Full transcription, minus images: write out the listing below exactly as it appears.

===============

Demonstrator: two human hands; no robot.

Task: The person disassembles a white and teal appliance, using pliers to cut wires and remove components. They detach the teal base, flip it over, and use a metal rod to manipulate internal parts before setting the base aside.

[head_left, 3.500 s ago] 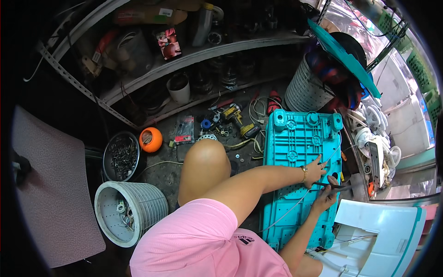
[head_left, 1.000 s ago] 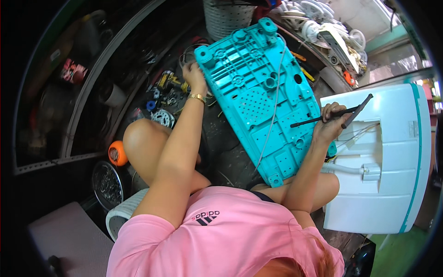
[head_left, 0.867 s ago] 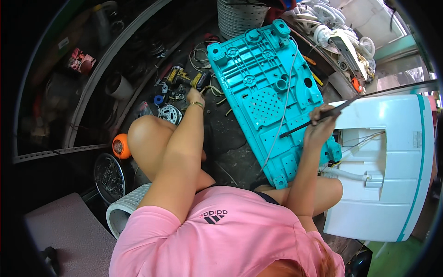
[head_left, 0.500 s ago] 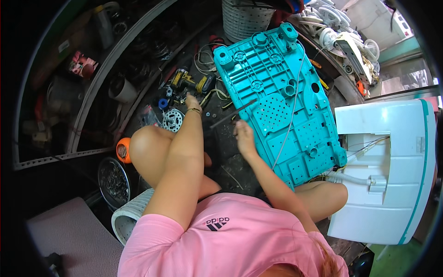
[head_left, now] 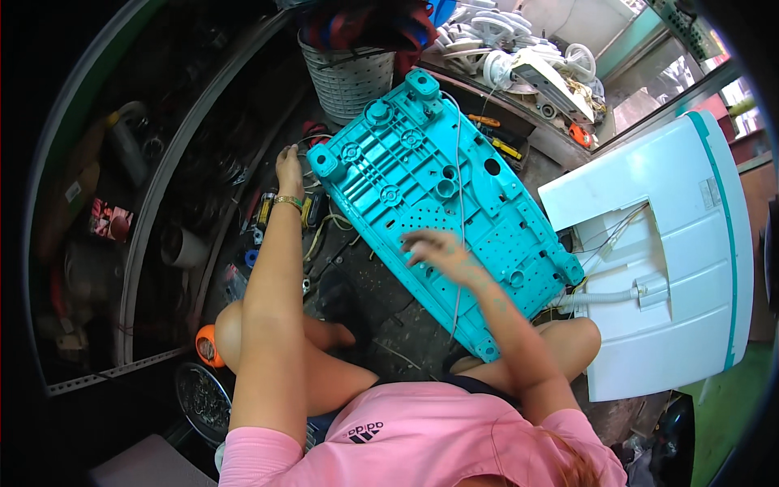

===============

▶ Output for this task:
Demonstrator: two human hands; no robot.

Task: The person disassembles a white and teal appliance, using pliers to cut wires and remove components. They detach the teal base, flip it over, and use a metal rod to manipulate internal parts before setting the base aside.

[head_left, 3.500 s ago] 
[head_left, 1.000 s ago] 
[head_left, 0.867 s ago] 
[head_left, 0.500 s ago] 
[head_left, now] 

Nothing more is required for this exercise.